# EXERCISE DIRECTIONS
A complete and exact copy of the data below is the task.

# GIVEN INFORMATION

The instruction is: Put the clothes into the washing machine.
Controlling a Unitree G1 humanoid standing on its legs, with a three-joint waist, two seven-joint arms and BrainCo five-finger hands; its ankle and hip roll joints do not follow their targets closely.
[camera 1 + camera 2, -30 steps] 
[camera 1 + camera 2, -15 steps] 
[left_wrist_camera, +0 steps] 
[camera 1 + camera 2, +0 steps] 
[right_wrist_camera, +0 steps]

# ANSWER BOX
The instruction is: Put the clothes into the washing machine.
Controlling a Unitree G1 humanoid standing on its legs, with a three-joint waist, two seven-joint arms and BrainCo five-finger hands; its ankle and hip roll joints do not follow their targets closely.
[camera 1 + camera 2, -30 steps] 
[camera 1 + camera 2, -15 steps] 
[left_wrist_camera, +0 steps] 
[camera 1 + camera 2, +0 steps] 
[right_wrist_camera, +0 steps]

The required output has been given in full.